- _Exercise requirements_:
Word for word, return the lines from the top of the listing to the line containing "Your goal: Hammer", both ends included, and no others.

- _Recorded information_:
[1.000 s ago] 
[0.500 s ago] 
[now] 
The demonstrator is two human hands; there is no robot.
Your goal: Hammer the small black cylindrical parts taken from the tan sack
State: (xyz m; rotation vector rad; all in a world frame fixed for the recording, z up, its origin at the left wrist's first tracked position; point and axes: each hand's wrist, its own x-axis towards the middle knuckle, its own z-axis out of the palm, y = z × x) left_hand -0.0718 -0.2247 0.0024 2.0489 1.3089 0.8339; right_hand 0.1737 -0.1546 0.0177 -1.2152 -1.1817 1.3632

- _Answer to this problem_:
[1.000 s ago] 
[0.500 s ago] 
[now] 
The demonstrator is two human hands; there is no robot.
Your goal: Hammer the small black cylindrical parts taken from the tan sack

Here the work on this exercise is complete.